Todos somos palabras, pues nacimos de ellas, vivimos de ellas y sentimos con ellas y por ellas. Hablando y escribiendo proclamamos, casi sin notarlo, nuestra existencia y buscamos un lugar para instalarnos en este refugio pequeño y fugaz, que llamamos mundo y que imaginamos infinito, y hasta veneramos. Un mundo que se llena de palabras sin sueños porque no creemos ya en esos sueños, surtidores de nuestros lejanos silencios.
.....¿Por qué muchas personas habrán perdido el afán de hablar bien y de escribir mejor? ¿Por qué no corrigen lo que escriben? ¿Cuánto les importa su lengua, es decir, su identidad? ¿Por qué participan, hasta con aplausos, de la mediocridad lingüística que, a veces, ofrecen los medios de comunicación?
El desposeimiento de la palabra es intolerable; el exceso de palabras también, sobre todo, cuando se apartan de lo justo y de lo sensato. La economía de vocablos puede traer sus inconvenientes, pero, a pesar de ello, escuchamos que un calificado profesional le decía a un periodista: No voy a hablar verbalmente.

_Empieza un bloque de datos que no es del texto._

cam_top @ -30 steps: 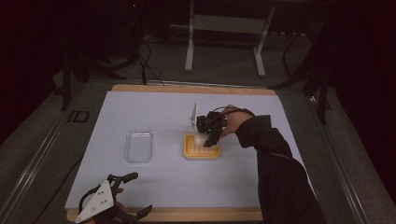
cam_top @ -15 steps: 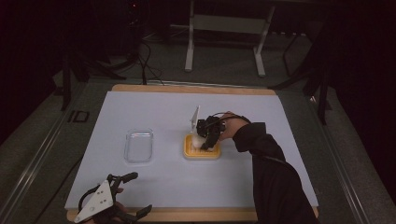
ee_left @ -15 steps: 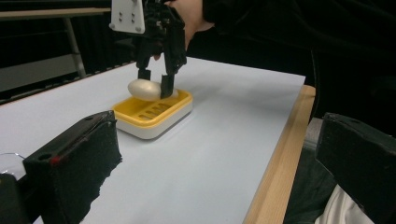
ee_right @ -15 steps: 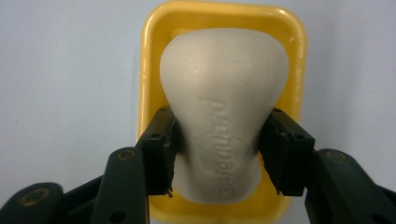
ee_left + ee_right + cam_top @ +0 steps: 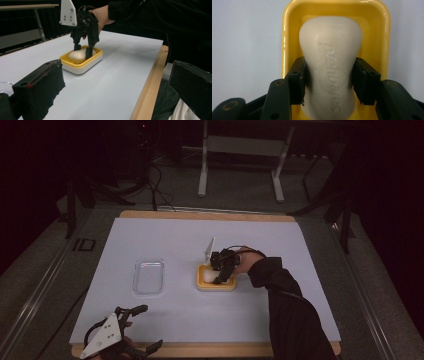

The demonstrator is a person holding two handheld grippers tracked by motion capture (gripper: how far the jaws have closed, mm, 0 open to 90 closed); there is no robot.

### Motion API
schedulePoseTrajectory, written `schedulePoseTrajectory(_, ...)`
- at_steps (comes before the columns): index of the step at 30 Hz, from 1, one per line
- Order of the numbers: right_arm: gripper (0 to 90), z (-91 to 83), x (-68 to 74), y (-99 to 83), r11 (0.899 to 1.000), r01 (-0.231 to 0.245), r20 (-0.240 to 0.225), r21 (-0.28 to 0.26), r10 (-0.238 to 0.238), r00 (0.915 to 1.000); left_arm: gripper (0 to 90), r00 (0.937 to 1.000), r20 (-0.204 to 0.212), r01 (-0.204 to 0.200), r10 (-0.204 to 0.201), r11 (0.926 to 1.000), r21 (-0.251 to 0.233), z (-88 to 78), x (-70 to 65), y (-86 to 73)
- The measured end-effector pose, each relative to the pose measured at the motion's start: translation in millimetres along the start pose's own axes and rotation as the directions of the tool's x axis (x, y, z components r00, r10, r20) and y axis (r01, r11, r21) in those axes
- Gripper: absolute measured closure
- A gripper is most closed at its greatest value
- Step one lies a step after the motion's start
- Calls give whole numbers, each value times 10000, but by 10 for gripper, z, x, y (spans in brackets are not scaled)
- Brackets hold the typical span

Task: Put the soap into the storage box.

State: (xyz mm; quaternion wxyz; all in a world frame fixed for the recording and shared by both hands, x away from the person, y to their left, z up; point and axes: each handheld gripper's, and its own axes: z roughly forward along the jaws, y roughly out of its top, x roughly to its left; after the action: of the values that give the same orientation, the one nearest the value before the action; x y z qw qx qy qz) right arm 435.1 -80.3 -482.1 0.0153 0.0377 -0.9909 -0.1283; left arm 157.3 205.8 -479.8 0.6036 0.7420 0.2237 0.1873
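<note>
A white bar of soap (image 5: 330, 50) with raised lettering lies in a yellow soap dish (image 5: 287, 37). My right gripper (image 5: 329, 82) is shut on the bar's narrow waist, and its black pads (image 5: 298, 80) press on both sides. In the high view the dish (image 5: 202, 285) sits right of the table's middle with the right gripper (image 5: 220, 279) reaching down into it. From the left gripper view the soap (image 5: 76, 55) rests low in the dish (image 5: 82, 67), the right gripper (image 5: 83, 51) on it. My left gripper (image 5: 147, 329) stands open at the front left, nothing between its jaws.
A clear plastic tray (image 5: 148, 276) lies left of the dish on the pale blue tabletop (image 5: 280, 250). The wooden front edge (image 5: 147, 87) runs close to the left gripper (image 5: 117, 70). Dark floor, cables and a metal stand lie beyond the far edge.
My right gripper has come down with the soap, from just above the yellow dish into it. The left gripper has stayed put.
</note>
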Motion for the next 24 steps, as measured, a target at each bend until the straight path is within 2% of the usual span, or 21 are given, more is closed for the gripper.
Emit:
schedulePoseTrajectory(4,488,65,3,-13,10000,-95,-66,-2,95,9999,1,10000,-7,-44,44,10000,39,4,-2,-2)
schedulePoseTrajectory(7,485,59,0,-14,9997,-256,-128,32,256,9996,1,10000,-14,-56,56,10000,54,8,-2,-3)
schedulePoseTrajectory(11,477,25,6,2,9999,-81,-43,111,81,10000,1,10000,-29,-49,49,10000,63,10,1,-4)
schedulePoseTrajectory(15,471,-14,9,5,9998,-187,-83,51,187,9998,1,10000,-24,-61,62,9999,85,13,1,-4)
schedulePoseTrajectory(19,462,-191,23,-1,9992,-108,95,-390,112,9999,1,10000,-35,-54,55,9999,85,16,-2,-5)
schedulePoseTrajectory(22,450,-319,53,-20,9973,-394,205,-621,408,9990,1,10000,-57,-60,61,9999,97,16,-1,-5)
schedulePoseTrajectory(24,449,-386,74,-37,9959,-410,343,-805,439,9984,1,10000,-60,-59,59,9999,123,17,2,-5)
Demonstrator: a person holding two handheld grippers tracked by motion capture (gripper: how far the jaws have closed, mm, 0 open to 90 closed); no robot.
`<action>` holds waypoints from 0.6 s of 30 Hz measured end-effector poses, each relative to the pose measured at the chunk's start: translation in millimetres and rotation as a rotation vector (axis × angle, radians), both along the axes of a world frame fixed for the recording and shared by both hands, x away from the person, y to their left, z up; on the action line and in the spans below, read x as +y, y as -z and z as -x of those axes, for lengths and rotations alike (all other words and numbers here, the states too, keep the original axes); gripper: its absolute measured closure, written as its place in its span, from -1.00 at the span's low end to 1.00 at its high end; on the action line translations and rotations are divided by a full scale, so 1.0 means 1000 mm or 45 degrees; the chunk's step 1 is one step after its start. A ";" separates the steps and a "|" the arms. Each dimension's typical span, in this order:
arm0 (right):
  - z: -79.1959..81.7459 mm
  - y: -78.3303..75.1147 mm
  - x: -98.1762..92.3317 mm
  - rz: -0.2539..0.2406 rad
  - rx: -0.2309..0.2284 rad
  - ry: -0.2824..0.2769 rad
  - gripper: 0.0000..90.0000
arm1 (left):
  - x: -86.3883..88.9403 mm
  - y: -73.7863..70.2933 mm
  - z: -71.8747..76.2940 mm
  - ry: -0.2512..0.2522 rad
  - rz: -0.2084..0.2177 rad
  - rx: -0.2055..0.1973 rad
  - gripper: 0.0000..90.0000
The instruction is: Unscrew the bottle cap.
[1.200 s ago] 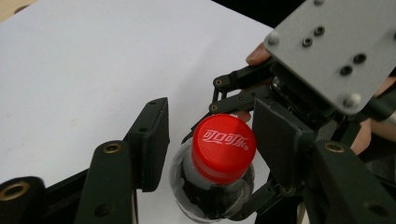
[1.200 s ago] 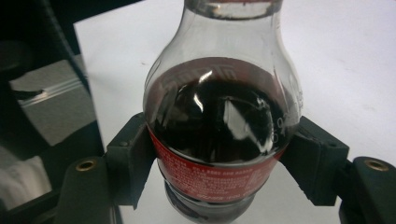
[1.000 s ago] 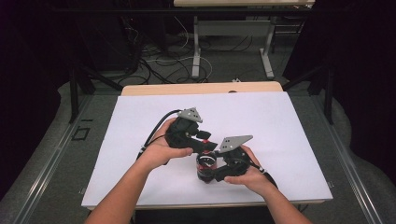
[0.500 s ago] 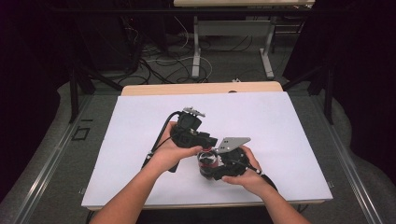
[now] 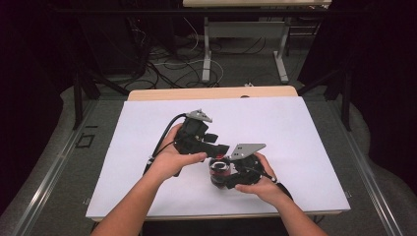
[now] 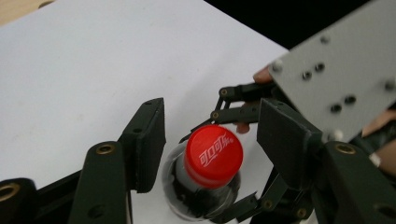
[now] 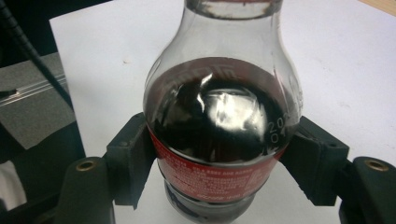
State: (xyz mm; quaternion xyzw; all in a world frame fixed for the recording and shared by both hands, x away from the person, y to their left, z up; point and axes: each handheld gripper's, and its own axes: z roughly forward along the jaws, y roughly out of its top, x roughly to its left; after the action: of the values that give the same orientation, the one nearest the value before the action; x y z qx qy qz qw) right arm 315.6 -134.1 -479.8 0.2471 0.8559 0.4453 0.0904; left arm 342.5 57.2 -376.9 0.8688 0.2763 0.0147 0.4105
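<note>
A white table [image 5: 295, 128] stood above cabled floor [image 5: 167, 64]. The right gripper [image 7: 219, 158] clamped a cola bottle [image 7: 219, 135]; the left gripper [image 6: 210, 140] straddled its white-scripted red cap [image 6: 214, 155], jaws apart.

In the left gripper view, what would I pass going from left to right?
Left jaw pad → red bottle cap → right jaw pad → grey plate of the other gripper.

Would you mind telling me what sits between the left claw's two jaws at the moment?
In the left gripper view, the bottle's red cap sits between the open left claw's jaws, with a gap on each side.
</note>
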 end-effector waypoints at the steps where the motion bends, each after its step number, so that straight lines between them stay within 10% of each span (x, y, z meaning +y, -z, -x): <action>1: 0.000 -0.001 0.000 0.008 0.006 -0.009 -0.33 | 0.001 0.001 0.000 0.021 -0.012 -0.011 -0.05; 12: 0.002 0.000 0.003 0.009 -0.005 -0.030 -0.33 | 0.000 0.009 -0.007 0.092 -0.011 0.002 0.07; 18: 0.003 0.002 0.005 0.016 -0.005 -0.026 -0.33 | -0.007 0.009 -0.004 0.000 -0.005 0.047 0.31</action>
State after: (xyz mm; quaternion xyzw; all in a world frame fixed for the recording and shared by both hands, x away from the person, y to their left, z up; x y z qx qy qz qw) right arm 312.9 -128.9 -481.8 0.2371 0.8609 0.4414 0.0890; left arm 346.7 50.6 -385.7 0.8698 0.2839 -0.0008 0.4036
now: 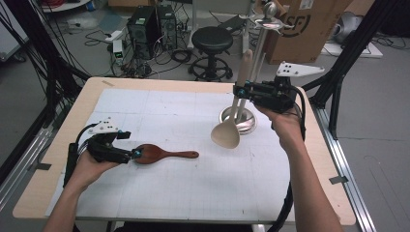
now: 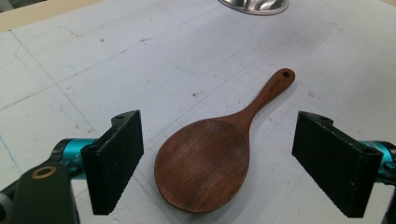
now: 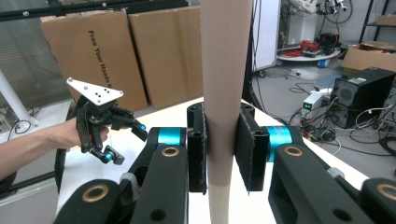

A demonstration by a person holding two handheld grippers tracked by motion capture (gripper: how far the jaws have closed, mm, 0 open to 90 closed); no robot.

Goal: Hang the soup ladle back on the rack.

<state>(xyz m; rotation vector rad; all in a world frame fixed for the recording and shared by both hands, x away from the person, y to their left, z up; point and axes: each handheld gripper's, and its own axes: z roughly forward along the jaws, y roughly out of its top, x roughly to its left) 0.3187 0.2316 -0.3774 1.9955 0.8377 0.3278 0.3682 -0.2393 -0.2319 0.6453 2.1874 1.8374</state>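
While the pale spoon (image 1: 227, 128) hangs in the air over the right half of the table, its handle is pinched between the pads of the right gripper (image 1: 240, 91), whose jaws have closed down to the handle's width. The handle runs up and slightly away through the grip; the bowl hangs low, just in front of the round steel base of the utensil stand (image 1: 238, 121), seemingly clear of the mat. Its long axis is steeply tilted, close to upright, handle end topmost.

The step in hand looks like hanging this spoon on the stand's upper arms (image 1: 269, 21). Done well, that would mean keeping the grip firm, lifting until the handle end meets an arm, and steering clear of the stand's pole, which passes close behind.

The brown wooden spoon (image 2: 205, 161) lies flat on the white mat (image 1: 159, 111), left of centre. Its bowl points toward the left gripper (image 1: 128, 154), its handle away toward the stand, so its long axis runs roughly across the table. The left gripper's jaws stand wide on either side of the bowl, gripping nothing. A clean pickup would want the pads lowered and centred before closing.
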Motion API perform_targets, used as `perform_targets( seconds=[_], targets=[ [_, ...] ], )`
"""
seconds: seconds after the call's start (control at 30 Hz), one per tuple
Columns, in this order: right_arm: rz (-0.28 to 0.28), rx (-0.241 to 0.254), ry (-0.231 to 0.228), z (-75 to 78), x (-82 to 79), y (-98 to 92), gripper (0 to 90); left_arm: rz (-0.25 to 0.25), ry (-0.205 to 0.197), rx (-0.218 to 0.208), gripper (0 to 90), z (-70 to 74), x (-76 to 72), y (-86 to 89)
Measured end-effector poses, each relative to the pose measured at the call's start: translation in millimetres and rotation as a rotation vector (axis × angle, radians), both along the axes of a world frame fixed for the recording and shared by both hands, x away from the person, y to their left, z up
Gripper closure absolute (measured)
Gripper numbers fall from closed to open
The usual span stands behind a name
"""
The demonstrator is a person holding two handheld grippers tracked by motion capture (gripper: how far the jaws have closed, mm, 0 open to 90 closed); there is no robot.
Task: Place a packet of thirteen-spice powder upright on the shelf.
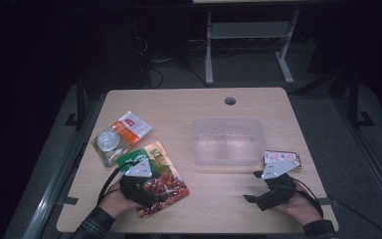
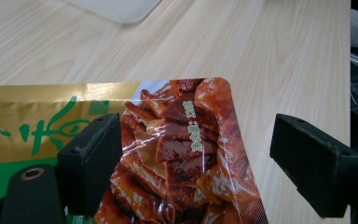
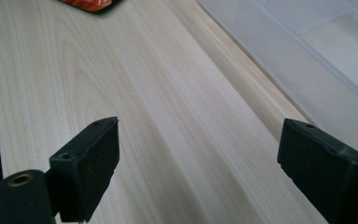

Nos preguntamos entonces: ¿cómo hablará?, ¿por señas? A veces, la pobreza verbal conduce al exiguo dato histórico: Desde allí exploraremos antiguos senderos utilizados en la época del Perú…¿acaso, no sigue existiendo el Perú?; ¿qué entiende por «época»? De acuerdo con la segunda acepción del Diccionario académico, como ‘período que se distingue por los hechos históricos en él acaecidos y por sus formas de vida’, el Perú tuvo varias épocas. ¿A cuál se refiere?